» Problem requirements:
Could you reproduce the lines below from the one with "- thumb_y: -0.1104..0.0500" through the one with "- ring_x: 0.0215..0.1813"? Keep both ends and add nothing.

» Source material:
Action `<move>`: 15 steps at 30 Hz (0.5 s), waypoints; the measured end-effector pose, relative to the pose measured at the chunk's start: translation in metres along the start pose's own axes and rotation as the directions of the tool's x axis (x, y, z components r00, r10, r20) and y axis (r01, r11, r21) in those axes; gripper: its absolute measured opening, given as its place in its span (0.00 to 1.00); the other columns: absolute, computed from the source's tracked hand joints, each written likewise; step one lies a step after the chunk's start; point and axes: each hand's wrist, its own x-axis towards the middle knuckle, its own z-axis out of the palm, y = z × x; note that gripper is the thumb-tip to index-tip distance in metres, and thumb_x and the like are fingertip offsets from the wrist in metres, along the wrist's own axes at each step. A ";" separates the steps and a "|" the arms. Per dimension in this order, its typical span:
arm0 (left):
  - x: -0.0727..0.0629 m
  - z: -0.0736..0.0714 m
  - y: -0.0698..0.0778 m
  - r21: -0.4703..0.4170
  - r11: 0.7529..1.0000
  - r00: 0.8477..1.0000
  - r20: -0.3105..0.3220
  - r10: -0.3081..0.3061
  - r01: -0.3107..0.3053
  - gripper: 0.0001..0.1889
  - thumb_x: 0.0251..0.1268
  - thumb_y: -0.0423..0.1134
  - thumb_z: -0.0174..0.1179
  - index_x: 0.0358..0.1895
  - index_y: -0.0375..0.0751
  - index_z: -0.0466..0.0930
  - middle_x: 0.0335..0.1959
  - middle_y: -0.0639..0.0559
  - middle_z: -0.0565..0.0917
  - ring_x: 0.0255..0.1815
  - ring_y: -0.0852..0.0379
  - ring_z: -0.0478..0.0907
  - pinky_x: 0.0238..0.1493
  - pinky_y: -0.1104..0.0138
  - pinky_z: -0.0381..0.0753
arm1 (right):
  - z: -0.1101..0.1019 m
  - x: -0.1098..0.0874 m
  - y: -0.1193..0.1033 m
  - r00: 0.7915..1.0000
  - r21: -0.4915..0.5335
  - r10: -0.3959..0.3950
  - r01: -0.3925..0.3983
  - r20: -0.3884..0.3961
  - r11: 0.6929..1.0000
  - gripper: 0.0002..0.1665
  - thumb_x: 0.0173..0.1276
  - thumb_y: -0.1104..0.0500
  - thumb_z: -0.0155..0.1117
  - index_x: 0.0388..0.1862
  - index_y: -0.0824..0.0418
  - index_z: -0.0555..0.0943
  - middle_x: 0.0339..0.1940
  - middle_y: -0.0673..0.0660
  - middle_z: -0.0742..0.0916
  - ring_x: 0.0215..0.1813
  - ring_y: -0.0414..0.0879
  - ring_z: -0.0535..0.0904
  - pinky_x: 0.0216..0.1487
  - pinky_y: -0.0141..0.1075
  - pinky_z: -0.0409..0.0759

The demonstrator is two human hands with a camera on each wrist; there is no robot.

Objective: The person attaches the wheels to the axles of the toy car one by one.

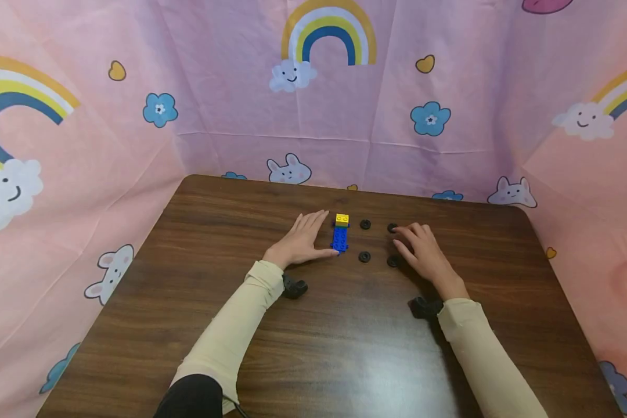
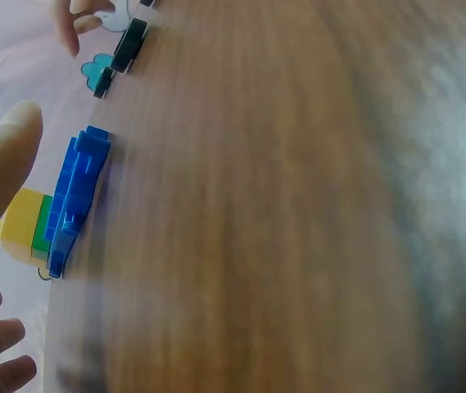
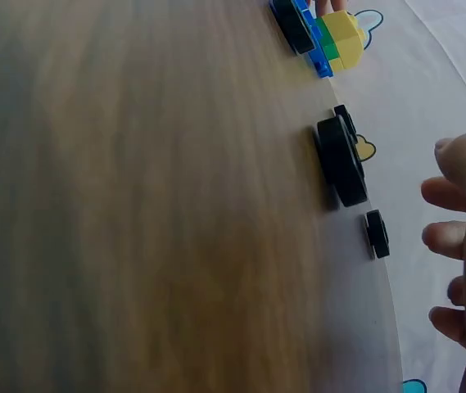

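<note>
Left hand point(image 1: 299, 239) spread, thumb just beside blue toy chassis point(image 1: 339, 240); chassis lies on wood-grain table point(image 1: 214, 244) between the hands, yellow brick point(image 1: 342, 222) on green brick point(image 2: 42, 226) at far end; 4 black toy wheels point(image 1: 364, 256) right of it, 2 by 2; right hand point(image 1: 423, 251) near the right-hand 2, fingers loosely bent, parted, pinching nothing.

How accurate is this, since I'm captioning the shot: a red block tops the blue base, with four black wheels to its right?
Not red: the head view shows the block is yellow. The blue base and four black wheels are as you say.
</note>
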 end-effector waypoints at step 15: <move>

» Written reply:
  - thumb_y: -0.1104..0.0500
  - thumb_z: -0.0155..0.1117
  - index_x: 0.0388..0.1862
  - index_y: -0.0824..0.0418
  - index_z: -0.0555..0.0943
  - middle_x: 0.0339..0.1940
  - middle_y: -0.0673..0.0660
  - middle_z: -0.0742..0.0916
  - ring_x: 0.0215..0.1813

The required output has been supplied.